* [TASK DIRECTIONS] Are you able to retype all the records below exactly?

----- RECORD EXCERPTS

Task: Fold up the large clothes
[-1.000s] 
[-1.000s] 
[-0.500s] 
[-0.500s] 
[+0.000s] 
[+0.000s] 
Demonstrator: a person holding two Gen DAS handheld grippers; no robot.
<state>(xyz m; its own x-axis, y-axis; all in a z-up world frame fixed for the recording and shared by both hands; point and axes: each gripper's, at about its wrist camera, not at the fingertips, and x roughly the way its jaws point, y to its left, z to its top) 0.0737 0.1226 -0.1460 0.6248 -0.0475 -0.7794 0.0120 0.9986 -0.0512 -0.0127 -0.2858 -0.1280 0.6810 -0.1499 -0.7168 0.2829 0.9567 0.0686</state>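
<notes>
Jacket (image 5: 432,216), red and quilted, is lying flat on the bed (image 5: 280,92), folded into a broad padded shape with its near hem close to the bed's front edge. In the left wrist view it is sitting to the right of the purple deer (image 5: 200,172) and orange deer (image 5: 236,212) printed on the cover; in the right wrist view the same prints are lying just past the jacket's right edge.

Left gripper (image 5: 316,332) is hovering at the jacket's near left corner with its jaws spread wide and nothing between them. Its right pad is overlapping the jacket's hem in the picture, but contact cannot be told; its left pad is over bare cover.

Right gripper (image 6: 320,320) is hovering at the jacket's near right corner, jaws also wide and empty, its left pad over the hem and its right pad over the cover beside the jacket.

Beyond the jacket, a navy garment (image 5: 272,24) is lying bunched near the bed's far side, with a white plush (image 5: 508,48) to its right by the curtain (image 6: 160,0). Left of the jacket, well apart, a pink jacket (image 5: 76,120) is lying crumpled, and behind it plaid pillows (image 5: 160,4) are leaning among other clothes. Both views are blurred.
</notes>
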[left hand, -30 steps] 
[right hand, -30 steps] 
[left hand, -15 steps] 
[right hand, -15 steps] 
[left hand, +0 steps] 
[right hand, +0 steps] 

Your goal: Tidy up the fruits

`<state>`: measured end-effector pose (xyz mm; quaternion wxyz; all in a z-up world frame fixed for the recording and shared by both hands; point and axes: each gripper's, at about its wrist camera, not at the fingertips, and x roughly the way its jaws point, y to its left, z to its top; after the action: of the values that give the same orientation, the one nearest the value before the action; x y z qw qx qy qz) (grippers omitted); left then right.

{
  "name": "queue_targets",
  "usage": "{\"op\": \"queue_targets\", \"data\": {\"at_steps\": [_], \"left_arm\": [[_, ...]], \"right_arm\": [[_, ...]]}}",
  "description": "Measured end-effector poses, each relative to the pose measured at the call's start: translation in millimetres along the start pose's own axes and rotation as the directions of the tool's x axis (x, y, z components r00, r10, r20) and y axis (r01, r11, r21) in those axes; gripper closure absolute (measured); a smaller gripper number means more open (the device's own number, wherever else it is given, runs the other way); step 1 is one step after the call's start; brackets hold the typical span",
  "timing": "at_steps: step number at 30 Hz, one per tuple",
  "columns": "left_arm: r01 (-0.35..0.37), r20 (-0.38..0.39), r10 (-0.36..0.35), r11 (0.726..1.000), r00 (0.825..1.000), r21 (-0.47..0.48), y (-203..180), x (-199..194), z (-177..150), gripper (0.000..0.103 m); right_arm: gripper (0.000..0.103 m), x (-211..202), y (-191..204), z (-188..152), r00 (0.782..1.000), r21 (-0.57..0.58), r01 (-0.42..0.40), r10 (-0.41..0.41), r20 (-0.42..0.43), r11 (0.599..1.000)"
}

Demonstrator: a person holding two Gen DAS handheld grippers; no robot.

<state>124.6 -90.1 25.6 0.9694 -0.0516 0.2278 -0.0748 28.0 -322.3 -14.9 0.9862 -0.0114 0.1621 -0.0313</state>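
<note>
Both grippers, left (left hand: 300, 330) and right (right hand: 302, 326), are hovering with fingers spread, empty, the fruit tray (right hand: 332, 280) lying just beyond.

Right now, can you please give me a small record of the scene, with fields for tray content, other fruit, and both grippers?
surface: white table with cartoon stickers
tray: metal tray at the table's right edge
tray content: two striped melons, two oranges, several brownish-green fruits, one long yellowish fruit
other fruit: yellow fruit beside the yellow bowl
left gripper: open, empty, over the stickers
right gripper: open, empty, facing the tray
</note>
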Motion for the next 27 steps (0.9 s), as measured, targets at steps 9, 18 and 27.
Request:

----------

* [RESULT]
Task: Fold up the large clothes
[-1.000s] 
[-1.000s] 
[-0.500s] 
[-0.500s] 
[+0.000s] 
[+0.000s] 
Demonstrator: a person holding two Gen DAS handheld grippers; no robot.
<state>(xyz m; its own x-axis, y-axis; all in a z-up world frame fixed for the recording and shared by both hands; point and axes: each gripper's, at about its wrist camera, not at the fingertips, and x roughly the way its jaws point, y to its left, z to its top) 0.0737 0.1226 -0.1460 0.6248 -0.0475 -0.7794 0.0120 0.9986 -0.0512 -0.0127 -0.2858 -0.1280 0.6810 -0.1499 -0.7168 0.2829 0.9567 0.0686</state>
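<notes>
Jacket (image 5: 432,216), red and quilted, is lying flat on the bed (image 5: 280,92), folded into a broad padded shape with its near hem close to the bed's front edge. In the left wrist view it is sitting to the right of the purple deer (image 5: 200,172) and orange deer (image 5: 236,212) printed on the cover; in the right wrist view the same prints are lying just past the jacket's right edge.

Left gripper (image 5: 316,332) is hovering at the jacket's near left corner with its jaws spread wide and nothing between them. Its right pad is overlapping the jacket's hem in the picture, but contact cannot be told; its left pad is over bare cover.

Right gripper (image 6: 320,320) is hovering at the jacket's near right corner, jaws also wide and empty, its left pad over the hem and its right pad over the cover beside the jacket.

Beyond the jacket, a navy garment (image 5: 272,24) is lying bunched near the bed's far side, with a white plush (image 5: 508,48) to its right by the curtain (image 6: 160,0). Left of the jacket, well apart, a pink jacket (image 5: 76,120) is lying crumpled, and behind it plaid pillows (image 5: 160,4) are leaning among other clothes. Both views are blurred.
</notes>
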[left hand, -30 steps] 
[right hand, -30 steps] 
[left hand, -15 steps] 
[right hand, -15 steps] 
[left hand, +0 steps] 
[right hand, +0 steps] 

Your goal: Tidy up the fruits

`<state>`: measured end-effector pose (xyz mm; quaternion wxyz; all in a z-up world frame fixed for the recording and shared by both hands; point and axes: each gripper's, at about its wrist camera, not at the fingertips, and x roughly the way its jaws point, y to its left, z to its top; after the action: of the values that give the same orientation, the one nearest the value before the action; x y z qw qx qy qz) (grippers omitted); left then right.

{
  "name": "queue_targets",
  "usage": "{\"op\": \"queue_targets\", \"data\": {\"at_steps\": [_], \"left_arm\": [[_, ...]], \"right_arm\": [[_, ...]]}}",
  "description": "Measured end-effector poses, each relative to the pose measured at the call's start: translation in millimetres along the start pose's own axes and rotation as the directions of the tool's x axis (x, y, z components r00, r10, r20) and y axis (r01, r11, r21) in those axes; gripper closure absolute (measured); a smaller gripper number means more open (the device's own number, wherever else it is given, runs the other way); step 1 is one step after the call's start; brackets hold the typical span",
  "timing": "at_steps: step number at 30 Hz, one per tuple",
  "columns": "left_arm: r01 (-0.35..0.37), r20 (-0.38..0.39), r10 (-0.36..0.35), r11 (0.726..1.000), r00 (0.825..1.000), r21 (-0.47..0.48), y (-203..180), x (-199..194), z (-177..150), gripper (0.000..0.103 m); right_arm: gripper (0.000..0.103 m), x (-211..202), y (-191..204), z (-188..152), r00 (0.782..1.000), r21 (-0.57..0.58), r01 (-0.42..0.40), r10 (-0.41..0.41), r20 (-0.42..0.43), r11 (0.599..1.000)"
}

Demonstrator: a person holding two Gen DAS handheld grippers; no robot.

<state>124.6 -90.1 25.6 0.9694 -0.0516 0.2278 -0.0748 28.0 -322.3 -14.9 0.9862 -0.0114 0.1621 -0.0313</state>
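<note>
Both grippers, left (left hand: 300, 330) and right (right hand: 302, 326), are hovering with fingers spread, empty, the fruit tray (right hand: 332, 280) lying just beyond.

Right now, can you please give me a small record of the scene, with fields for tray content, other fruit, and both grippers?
surface: white table with cartoon stickers
tray: metal tray at the table's right edge
tray content: two striped melons, two oranges, several brownish-green fruits, one long yellowish fruit
other fruit: yellow fruit beside the yellow bowl
left gripper: open, empty, over the stickers
right gripper: open, empty, facing the tray
</note>
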Motion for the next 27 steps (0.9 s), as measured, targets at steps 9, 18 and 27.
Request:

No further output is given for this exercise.